**WHAT THIS TASK INVOLVES**
Scan the material for the word "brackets" and return every matching line.

**INPUT DATA**
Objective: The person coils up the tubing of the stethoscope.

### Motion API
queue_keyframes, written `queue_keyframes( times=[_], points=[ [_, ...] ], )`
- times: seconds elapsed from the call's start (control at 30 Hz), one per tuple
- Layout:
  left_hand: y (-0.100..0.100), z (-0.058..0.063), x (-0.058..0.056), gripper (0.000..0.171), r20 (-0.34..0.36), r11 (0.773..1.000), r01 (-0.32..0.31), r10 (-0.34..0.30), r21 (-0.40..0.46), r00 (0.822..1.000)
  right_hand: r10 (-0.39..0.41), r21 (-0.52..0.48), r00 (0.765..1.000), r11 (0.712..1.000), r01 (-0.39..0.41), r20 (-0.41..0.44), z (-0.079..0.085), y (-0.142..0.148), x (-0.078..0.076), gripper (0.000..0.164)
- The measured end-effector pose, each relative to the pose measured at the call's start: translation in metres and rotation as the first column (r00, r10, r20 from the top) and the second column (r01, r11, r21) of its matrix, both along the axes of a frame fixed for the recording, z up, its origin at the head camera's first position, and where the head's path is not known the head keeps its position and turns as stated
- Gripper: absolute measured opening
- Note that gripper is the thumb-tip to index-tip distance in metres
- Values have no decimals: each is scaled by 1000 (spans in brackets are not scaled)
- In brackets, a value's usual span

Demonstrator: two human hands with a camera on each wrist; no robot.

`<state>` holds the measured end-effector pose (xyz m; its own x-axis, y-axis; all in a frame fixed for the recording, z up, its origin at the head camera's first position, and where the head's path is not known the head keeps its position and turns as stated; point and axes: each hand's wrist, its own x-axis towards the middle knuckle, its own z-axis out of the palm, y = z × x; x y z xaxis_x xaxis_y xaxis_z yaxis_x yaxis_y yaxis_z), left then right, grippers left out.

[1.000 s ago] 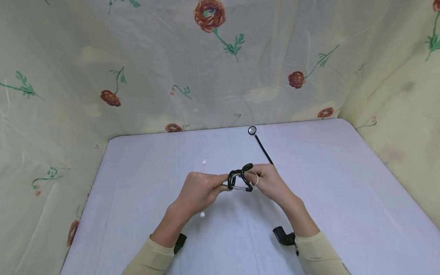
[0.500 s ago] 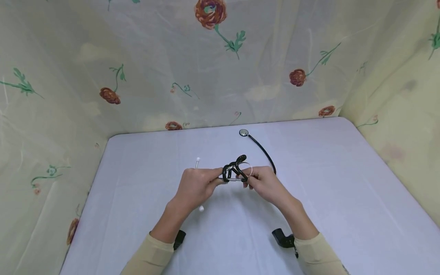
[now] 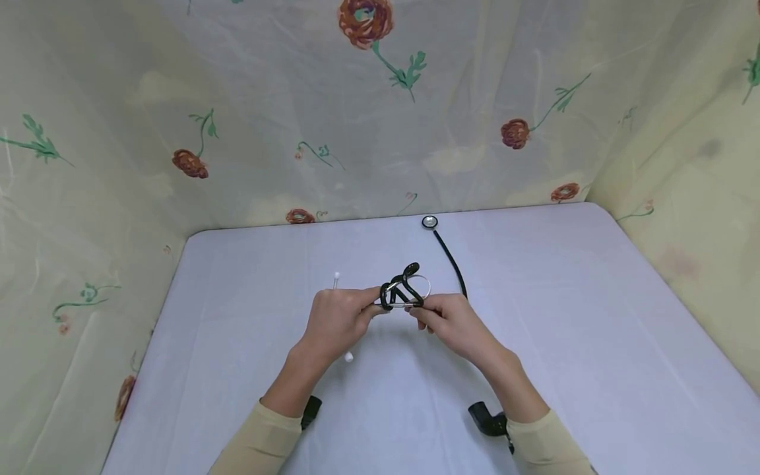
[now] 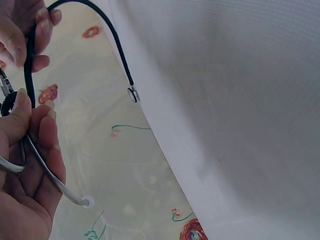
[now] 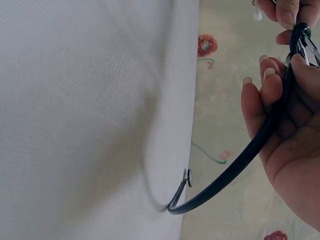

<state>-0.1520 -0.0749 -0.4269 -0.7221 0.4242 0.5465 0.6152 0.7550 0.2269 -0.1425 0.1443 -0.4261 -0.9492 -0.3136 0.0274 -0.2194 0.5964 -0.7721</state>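
A stethoscope is held above the table by both hands. My left hand (image 3: 338,323) grips it where the silver ear tubes (image 4: 55,180) meet the black tubing; white ear tips (image 3: 348,357) stick out on either side of that hand. Between the hands sits a small clip (image 3: 404,290), black with a silver bar and a thin ring, like a carabiner. My right hand (image 3: 457,326) pinches beside it, with the black tubing (image 5: 235,172) running across its palm. The tubing curves off to the round chest piece (image 3: 430,222) near the table's far edge. Fingers partly hide the clip.
A white-covered table (image 3: 564,316) lies below the hands. Flower-printed sheeting (image 3: 249,132) rises behind it and at both sides. Black curved pieces show beside each sleeve, one by the right sleeve (image 3: 488,420) and one by the left sleeve (image 3: 311,412).
Both hands, with the stethoscope and clip, have shifted slightly left and away. The chest piece swung left, then back right. The right fingers have slid lower on the clip, leaving its ring more exposed.
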Motion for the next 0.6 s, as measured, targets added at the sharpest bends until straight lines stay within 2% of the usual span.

**TASK SOLUTION**
- Values have no decimals: each is scaled by 1000 (spans in brackets are not scaled)
- In brackets, a value's usual span

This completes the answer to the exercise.